Whilst searching through a pile of papers recently I came across one I recalled as being refreshingly open about its message. The authors, advocates of traditional approaches for the control of Foot and Mouth Disease (FMD), were suggesting that, as useful as models may be, they were not necessary in the control of the FMD outbreak in the UK in 2001. Indeed, it was speculated that the implementation of models may have exacerbated the problems.
Traditional FMD control has and continues to revolve around a stamping-out approach, supplemented by increased biosecurity, surveillance and the implementation of control zones. If an animal on a farm is found to have FMD, the farm becomes an ‘infected premises’ (IP) and all FMD-susceptible species on the farm are slaughtered. Other premises with epidemiological links to the IP are then classed as ‘dangerous contacts’ (DC) and also have susceptible stock removed.
The controversial aspect - the contiguous cull - in the 2001 outbreak was that, rather than having identified epidemiological links, a farm was classed as a DC simply by having land contiguous to an IP. The contiguous cull was deeply unpopular and was largely supported by modelling. It appears to be this point which irked the authors most; their view was that FMD policy during the epidemic was now being influenced by “self-styled ‘experts’” sat behind computers producing models generated using data from previous outbreaks with different strains of virus, inaccurate livestock census data, and ‘inaccurate biological assumptions’.

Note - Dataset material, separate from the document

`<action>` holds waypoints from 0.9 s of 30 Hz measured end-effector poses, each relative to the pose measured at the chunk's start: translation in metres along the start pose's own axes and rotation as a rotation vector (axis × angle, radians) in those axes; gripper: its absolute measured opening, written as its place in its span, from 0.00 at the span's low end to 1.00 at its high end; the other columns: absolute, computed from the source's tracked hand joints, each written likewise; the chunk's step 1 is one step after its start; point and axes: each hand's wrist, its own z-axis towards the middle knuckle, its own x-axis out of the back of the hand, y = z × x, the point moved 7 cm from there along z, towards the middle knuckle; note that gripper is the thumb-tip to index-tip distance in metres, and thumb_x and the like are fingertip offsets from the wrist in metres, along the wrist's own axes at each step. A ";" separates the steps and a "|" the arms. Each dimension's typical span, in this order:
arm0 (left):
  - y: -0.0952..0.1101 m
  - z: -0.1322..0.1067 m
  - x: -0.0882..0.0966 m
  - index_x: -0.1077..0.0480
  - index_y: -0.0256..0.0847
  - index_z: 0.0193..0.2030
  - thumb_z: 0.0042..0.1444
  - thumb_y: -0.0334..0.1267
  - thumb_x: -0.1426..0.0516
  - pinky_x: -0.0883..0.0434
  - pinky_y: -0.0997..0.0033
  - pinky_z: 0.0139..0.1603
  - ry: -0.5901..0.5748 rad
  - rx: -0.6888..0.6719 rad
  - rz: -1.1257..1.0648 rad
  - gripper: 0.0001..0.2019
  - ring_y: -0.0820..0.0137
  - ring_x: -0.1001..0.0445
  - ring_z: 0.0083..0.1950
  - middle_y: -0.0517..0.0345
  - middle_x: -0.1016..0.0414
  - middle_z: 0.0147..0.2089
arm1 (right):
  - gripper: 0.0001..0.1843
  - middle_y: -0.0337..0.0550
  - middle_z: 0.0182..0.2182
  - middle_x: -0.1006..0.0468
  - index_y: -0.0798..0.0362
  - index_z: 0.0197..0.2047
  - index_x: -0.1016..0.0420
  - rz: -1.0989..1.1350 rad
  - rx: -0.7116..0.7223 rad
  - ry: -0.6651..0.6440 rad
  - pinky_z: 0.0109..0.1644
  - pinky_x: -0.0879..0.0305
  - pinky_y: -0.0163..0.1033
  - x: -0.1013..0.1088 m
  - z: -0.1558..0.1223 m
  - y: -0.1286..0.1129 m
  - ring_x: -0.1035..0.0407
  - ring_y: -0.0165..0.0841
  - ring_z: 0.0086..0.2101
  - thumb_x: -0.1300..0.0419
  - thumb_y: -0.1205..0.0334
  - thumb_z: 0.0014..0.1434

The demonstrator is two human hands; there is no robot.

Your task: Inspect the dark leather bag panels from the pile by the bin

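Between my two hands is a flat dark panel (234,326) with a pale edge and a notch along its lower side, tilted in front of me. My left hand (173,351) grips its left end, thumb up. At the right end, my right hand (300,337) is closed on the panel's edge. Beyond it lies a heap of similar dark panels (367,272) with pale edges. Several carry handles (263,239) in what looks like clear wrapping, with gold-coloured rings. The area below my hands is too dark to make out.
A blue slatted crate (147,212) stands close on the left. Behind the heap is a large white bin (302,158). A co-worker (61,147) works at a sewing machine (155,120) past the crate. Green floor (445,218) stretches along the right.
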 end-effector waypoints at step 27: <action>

Is this fair enough? Hindsight is a wonderful thing and models can easily be criticised for being unable to capture the complexity of an outbreak situation. Historically models were reductionist by their nature, but science is not static. The emergence of novel modelling approaches, along with the technological advances allowing the collation of more detailed quantitative and spatial datasets, as well as increasingly powerful computers, results in models of ever more sophistication and precision. The power of models to unveil patterns of spread and illuminate the most effective ways in which to employ control measures cannot, and will not, be ignored. Is this not the best way forward?
This is not a new debate; for every paper extolling the virtues of traditional approaches (if it ain’t broken....) there will be another detailing the benefits which can be reaped from models. An amalgamation of the two would appear to be the way forward. It would appear that models are here to stay, with the H1N1 pandemic influenza outbreak a classic example. So now there are new questions to ponder; ultimately, who should have the final say?
So if an outbreak happens tomorrow what should happen? I leave that for you to decide.